* _EXERCISE_:
Using the material below, print the line that contains "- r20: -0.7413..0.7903", the line that contains "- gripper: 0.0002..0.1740", and every line in between, exactly and nothing else.

* _AVAILABLE DATA_:
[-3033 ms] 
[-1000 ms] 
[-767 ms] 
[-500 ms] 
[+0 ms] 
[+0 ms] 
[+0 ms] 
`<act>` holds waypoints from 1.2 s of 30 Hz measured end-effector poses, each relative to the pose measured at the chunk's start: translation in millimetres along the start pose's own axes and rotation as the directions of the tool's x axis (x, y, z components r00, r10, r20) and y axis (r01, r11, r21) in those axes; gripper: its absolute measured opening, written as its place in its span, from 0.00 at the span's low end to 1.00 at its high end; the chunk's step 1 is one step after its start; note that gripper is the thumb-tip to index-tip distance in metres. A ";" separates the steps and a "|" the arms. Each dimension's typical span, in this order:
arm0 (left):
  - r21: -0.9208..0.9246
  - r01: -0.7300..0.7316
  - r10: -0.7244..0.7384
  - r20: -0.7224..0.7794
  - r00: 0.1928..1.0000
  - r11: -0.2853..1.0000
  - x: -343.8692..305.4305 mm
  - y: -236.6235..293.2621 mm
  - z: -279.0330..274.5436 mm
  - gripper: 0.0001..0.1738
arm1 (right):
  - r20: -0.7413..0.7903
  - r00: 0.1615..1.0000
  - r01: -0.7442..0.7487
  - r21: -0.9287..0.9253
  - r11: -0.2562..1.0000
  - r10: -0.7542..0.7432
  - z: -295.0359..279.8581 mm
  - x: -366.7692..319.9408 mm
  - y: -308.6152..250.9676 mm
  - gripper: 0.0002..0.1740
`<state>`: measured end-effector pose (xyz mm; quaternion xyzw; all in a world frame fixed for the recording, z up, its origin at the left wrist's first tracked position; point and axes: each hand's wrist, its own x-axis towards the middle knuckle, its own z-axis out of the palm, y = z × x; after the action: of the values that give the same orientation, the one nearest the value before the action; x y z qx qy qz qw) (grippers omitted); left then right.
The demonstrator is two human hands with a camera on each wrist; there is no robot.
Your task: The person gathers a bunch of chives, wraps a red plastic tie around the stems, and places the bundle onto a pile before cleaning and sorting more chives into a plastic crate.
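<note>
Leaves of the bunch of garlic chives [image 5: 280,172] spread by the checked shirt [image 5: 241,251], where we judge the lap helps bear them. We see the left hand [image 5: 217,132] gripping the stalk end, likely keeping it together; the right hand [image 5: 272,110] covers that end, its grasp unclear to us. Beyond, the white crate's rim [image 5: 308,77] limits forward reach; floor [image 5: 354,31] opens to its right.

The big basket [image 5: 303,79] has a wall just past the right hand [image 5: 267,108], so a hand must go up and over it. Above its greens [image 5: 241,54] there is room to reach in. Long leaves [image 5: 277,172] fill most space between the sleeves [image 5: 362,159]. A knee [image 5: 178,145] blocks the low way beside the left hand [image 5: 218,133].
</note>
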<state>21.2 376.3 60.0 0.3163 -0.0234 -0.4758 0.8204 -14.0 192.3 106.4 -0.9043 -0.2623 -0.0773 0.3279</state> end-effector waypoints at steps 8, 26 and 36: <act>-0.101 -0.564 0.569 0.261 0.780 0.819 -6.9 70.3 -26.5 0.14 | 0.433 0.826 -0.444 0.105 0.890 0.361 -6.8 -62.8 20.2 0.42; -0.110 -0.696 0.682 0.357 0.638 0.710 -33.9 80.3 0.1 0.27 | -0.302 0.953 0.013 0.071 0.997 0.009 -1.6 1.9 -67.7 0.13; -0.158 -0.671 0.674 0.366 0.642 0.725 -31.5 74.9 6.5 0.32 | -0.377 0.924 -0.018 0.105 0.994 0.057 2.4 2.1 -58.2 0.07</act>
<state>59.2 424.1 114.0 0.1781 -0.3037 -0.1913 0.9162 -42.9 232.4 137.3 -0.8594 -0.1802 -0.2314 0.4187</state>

* _RESPONSE TO THE TASK_:
  - r20: -0.7413..0.7903
  - r00: 0.1615..1.0000
  - r01: -0.7442..0.7487
  - r21: -0.9287..0.9253
  - r11: -0.2562..1.0000
  - r10: -0.7542..0.7432
  - z: -295.0359..279.8581 mm
  - x: -366.7692..319.9408 mm
  - y: -308.6152..250.9676 mm
  - gripper: 0.0002..0.1740

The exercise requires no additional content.